About this exercise: Skip every picture while you write out the records below, from the first line through the one that contains "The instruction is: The", both ends kept.

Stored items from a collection
::::::::
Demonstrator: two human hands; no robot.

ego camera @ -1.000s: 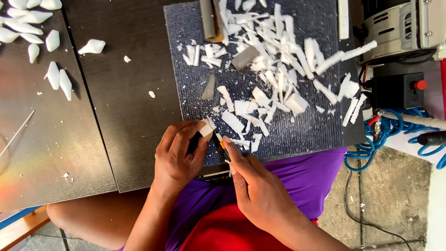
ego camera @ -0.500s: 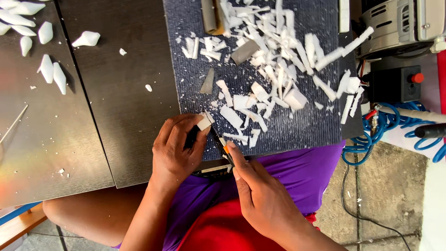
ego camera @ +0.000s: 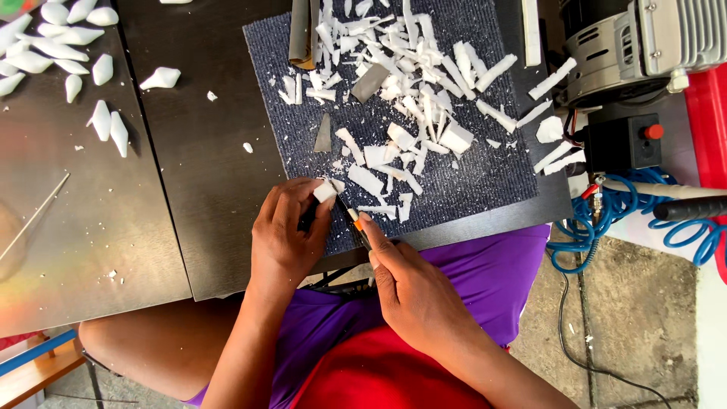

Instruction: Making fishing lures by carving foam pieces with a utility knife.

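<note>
Left hand (ego camera: 284,231) was curled tight around a white block (ego camera: 326,190), pinching it at the mat (ego camera: 485,185) edge. Right hand (ego camera: 413,291) gripped a knife (ego camera: 354,220), fingers clenched, blade tip touching the block. White scraps (ego camera: 401,91) lay beyond.

A dark table (ego camera: 189,189) carries everything, its left part glossy and reflective. On it, toward one o'clock, lies a ribbed blue-grey mat (ego camera: 485,178) strewn with white shavings (ego camera: 401,83), a few grey scraps and a grey roll (ego camera: 303,30) at its twelve o'clock edge. At ten o'clock, straight on the tabletop, rest white carved pointed pieces (ego camera: 68,53). A thin stick (ego camera: 34,216) lies at nine o'clock, white crumbs nearby.
</note>
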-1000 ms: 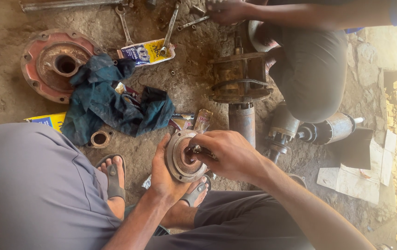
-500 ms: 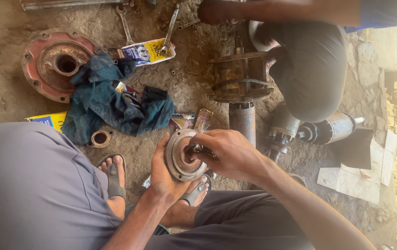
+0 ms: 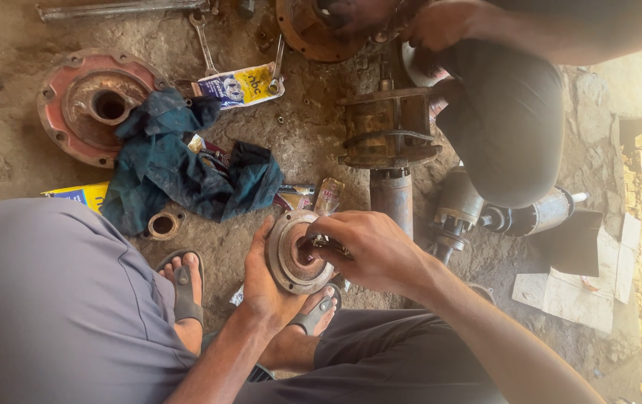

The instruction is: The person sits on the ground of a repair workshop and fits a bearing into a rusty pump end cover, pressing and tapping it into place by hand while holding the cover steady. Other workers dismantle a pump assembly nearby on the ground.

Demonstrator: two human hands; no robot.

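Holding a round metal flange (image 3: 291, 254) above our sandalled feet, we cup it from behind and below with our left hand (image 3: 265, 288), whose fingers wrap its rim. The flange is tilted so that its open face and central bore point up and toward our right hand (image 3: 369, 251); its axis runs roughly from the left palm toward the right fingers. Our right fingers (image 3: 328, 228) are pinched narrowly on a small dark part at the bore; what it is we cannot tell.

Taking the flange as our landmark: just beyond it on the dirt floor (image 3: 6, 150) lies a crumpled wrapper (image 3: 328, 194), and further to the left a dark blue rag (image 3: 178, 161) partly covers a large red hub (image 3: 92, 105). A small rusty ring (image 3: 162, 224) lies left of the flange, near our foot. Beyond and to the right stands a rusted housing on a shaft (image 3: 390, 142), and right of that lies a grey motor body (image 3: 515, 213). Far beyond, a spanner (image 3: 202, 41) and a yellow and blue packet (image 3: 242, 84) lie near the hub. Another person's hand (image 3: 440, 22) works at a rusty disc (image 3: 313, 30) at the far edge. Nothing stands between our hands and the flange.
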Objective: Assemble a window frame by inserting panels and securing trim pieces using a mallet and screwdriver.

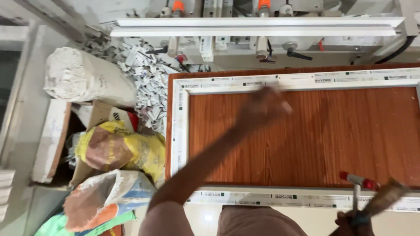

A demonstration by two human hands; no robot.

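Starting on the left, there's a pile of stuffed sacks [114, 150] on the floor, with white offcut scraps [146, 83] heaped just beyond. Next comes the white frame [179, 126] lying on a reddish wood-grain table [315, 135]. The left hand [264, 105] reaches far across it, blurred, near the frame's far rail; can't tell how open it is or whether it's holding anything. Near right, the right hand [355, 220] is wrapped around a hammer [358, 185], red head just above the near rail.
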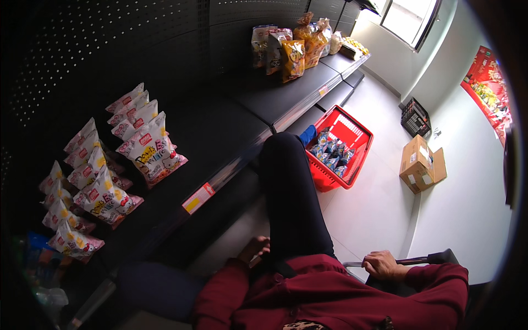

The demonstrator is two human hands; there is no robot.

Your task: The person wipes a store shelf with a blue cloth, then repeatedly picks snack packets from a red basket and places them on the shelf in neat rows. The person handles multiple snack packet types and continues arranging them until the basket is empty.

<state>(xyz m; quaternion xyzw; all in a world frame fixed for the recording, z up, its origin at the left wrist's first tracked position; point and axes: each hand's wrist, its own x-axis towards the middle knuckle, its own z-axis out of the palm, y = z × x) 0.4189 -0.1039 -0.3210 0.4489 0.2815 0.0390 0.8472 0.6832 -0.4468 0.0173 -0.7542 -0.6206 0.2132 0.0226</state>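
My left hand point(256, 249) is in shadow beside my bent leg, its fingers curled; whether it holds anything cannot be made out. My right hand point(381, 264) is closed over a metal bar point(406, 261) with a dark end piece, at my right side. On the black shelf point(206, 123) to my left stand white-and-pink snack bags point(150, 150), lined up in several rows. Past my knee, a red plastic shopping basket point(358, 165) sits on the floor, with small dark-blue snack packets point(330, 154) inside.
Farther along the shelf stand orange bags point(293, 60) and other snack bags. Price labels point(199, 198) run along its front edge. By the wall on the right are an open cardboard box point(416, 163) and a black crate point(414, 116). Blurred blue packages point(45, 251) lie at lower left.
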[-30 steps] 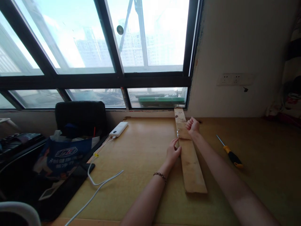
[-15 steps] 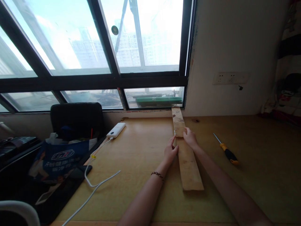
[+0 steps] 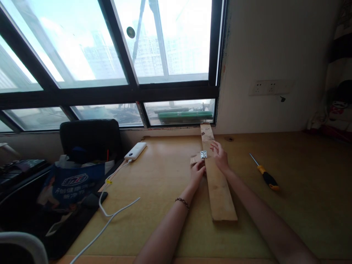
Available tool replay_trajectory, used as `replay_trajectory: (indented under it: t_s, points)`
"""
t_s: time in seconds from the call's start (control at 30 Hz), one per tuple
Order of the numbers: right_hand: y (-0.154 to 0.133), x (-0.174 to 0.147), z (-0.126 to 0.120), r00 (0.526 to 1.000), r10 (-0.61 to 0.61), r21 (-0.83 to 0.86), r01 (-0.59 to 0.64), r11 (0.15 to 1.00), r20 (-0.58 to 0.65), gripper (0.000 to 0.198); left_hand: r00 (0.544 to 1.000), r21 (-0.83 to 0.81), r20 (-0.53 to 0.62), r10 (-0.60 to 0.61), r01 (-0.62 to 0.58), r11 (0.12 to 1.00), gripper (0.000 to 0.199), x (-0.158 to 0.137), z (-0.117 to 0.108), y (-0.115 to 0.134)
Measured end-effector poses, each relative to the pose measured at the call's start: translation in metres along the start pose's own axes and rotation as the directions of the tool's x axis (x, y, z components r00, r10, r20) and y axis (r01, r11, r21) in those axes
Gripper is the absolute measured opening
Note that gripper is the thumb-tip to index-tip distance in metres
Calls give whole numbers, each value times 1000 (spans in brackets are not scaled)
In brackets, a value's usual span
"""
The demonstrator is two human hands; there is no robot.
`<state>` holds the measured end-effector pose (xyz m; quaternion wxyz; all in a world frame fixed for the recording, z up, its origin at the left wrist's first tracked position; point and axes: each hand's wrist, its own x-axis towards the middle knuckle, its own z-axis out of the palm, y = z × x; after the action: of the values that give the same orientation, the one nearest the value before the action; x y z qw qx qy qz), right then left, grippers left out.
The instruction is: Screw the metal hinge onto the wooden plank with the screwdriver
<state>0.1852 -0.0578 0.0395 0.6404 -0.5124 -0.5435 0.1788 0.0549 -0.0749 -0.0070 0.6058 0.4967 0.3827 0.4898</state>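
Grips the block point(image 3: 195, 159) at the hinge point(image 3: 204, 154) in a curled left hand point(image 3: 197, 173) and holds a half-open, empty-looking right hand point(image 3: 220, 156) over the plank point(image 3: 221, 192).

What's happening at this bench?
A person is handling a hinged wood assembly. The left hand is at the near edge of the small wood block, which sits left of the long plank; its grip is unclear. A metal hinge spans the two. The right hand is by the plank's right edge, fingers loosely curled. A screwdriver lies off to the right.
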Motion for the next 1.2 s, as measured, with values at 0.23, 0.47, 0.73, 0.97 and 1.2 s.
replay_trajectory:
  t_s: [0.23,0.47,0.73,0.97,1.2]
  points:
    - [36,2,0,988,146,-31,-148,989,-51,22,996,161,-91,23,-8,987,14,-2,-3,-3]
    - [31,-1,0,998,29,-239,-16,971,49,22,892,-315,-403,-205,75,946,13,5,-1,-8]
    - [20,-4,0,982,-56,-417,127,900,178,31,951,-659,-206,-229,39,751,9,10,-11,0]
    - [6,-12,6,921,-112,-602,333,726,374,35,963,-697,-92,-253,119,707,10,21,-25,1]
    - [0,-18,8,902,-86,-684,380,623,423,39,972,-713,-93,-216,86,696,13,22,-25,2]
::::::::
Response box:
Demonstrator: two human hands; no robot.

ego camera @ -1.000s: 
ego camera @ -0.500s: 
ego camera @ +0.000s: 

Instruction: Making fishing lures by carving foam pieces with a utility knife.

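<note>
Left hand (ego camera: 284,231) was curled tight around a white block (ego camera: 326,190), pinching it at the mat (ego camera: 485,185) edge. Right hand (ego camera: 413,291) gripped a knife (ego camera: 354,220), fingers clenched, blade tip touching the block. White scraps (ego camera: 401,91) lay beyond.

A dark table (ego camera: 189,189) carries everything, its left part glossy and reflective. On it, toward one o'clock, lies a ribbed blue-grey mat (ego camera: 485,178) strewn with white shavings (ego camera: 401,83), a few grey scraps and a grey roll (ego camera: 303,30) at its twelve o'clock edge. At ten o'clock, straight on the tabletop, rest white carved pointed pieces (ego camera: 68,53). A thin stick (ego camera: 34,216) lies at nine o'clock, white crumbs nearby.
</note>
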-1000 ms: 
-500 ms: 
+0 ms: 

The instruction is: The person sits on the ground of a repair workshop and fits a bearing into a rusty pump end cover, pressing and tapping it into place by hand while holding the cover steady. Other workers dismantle a pump assembly nearby on the ground.

With that, the output is done.